THE CANNELLINO BEAN OF ATINA

The Cannellino beans of Atina are grown on the damp, alluvial soil deposited by the Melfa and Mollarino rivers.  They are particularly tasty and tender beans with a delicate flavour and an extremely thin skin. The Cannellino is a local ecotype, shaped like a slightly flattened circle (average length 13-13mm).  There are historical records of the Cannellino of Atina in Demarco (1811) whereas Cirielli in "The Kingdom of the Two Sicilies" (Vol. III 1855/60) offers statistical data and mentions the Cannellino bean production in Atina as being equivalent to 2500 tomoli per year.  In 1883, about 16 tomoli were held in the warehouses of the Visocchi House.  The Cannellino bean of Atina is listed among the indigenous genetic resources of agrarian interest. Has obtained DOP certification from the EU.

THE CHESTNUTS OF TERELLE

The village of Terelle is associated with its centuries old chestnut forest, one of the most beautiful in Lazio: chestnut trees that are true natural monuments (with a circumference of more than ten metres) and extremely long-lived, some being thousands of years old.  An important event is the festival of the chestnut, with vast quantities of 'pizzutelle' and 'peloselle' chestnuts offered to the numerous visitors.
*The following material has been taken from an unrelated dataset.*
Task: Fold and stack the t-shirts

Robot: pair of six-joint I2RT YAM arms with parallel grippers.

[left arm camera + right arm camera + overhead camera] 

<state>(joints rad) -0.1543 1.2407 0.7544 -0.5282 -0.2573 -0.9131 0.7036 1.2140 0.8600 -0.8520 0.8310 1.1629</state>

The chestnuts, called 'tree bread', were once an irreplaceable resource for country people.  The "patient fruit", as the poet Attilio Bertolucci defined it, needs only a few fundamental interventions, such as pruning the trees or clearing the undergrowth at least twice a year.  In the past, even the most distant woods were always maintained, and the chestnuts were eaten boiled or roasted, or as the basis of tasty dishes with legumes, or in the various types of sweetmeats.

SAUSAGES 'A PUNTA DI COLTELLO' UNDER LARD

Ministerial decree 18 July 2000, Gazzetta Ufficiale no. 194 of 21/08/2000; Atlas showing typical products in Italian parks, Ministry of Environment 2001.

Pigs are still raised by many families in the area and are fed with the organic leftovers from the house, or with acorns and bran.  The pigs are killed between December and March and left to hang in well-ventilated rooms for 48 hours, after which they are cut up to make sausages, salami, ham, cotechini and liver sausages.  The preparation of sausages is an extremely long process because most of the fat and nerves must be removed from the meat otherwise the sausage would be rather tasteless.  The meat, which is finely chopped by hand with very sharp knives, is seasoned with salt and black pepper, and after being left to stand, is packed into the same animal's well-washed intestine.  To make the sausages even more tasty, braziers that give off olive leaf smoke are  placed  in the well-ventilated rooms for the 15 days needed to cure them. The sausages are then packed into glass jars, covered in warm lard from the same pig, and preserved in cool, dark cellars.
The boroughs where pig-raising is most common are those of San Donato Val Comino, Picinisco, Setterfrati, Campoli Appennino, Alvito, Villa Latina, Vallerotonda.